Great discussion, @Jamie Horner and @Aaron Weiler. I am little late to the party, but I brought refreshments.
We all know that network security is only one part of cybersecurity. The other parts include the hardware that lives on the network, the firmware/software that runs on the hardware, the dependent packages that make up the software, not to mention mobile devices like cell phones, and your vehicle or headset if you are tethering your phone via Bluetooth. Plus all the humans involved! AV always starts and ends with humans. If you forget to mute your microphone before you say something confidential, is that the network admin's fault? No, but it may be a breach of security, privacy and/or compliance.
Security, privacy, and compliance need to be part of everyone's job. The biggest problem in AV Land is everyone is focused on getting things working so they can sell and install them faster. A product or protocol that gives little headache is considered favorable. Ever heard the terms, "plug and play" or "plug and pray"? News flash: God is not going to configure your device to be secure on the network!
I never forget the first time an AV sales rep showed me how easy it was to pull up the unprotected webpage of the DSP device he was pitching; how I could listen to any stream locally on my computer, with no password needed. That was a "feature" he was touting, but in my eyes, it was a clear vulnerability. Add in the fact that there was no record or log of who was using the product's website or when they were listening...
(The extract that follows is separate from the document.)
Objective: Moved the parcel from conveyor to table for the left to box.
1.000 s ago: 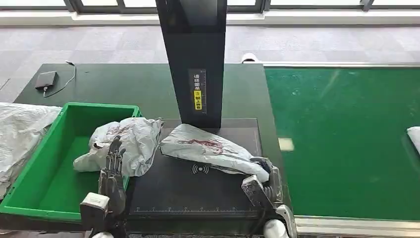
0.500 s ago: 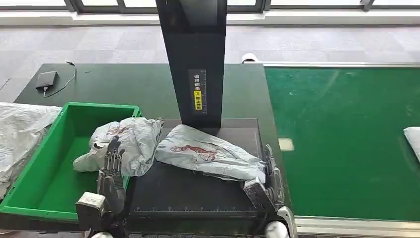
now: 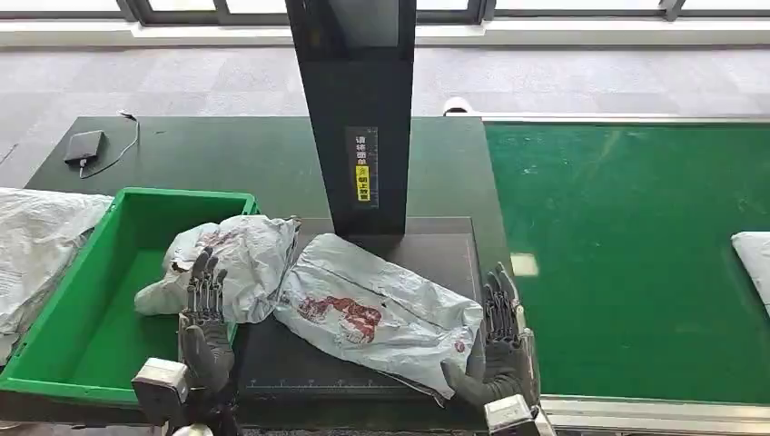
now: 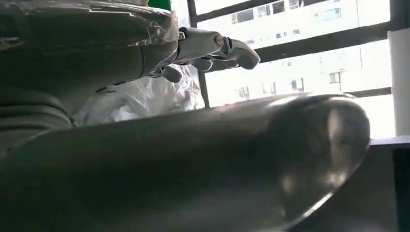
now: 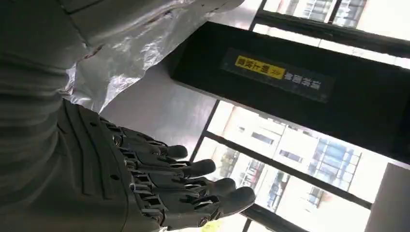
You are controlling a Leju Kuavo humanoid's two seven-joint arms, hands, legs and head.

So, in this case, is it this the rep's fault for showcasing this feature/vuln? Is it the product manufacturer's responsibility to NOT include those features? Is it the AV consultant or integrator's job to only choose safe and secure products? Is it up to the client to verify? Or do we keep doing what most AV integrators keep doing and put it all on the network security folks?
The answer is all of the above. Cybersecurity is everyone's responsibility, end to end.
I really appreciate this article, especially the reminder about SQL injection attacks in web forms. If readers are creating custom webpages that require logins for intranet or dealer access, often known as "dealer portals" in the AV industry, be sure to check your inputs! Don't assume your user is going to type only their username and password, they may be typing a malicious SQL command along with it!
Really glad to see security in schools being discussed, let's keep it going!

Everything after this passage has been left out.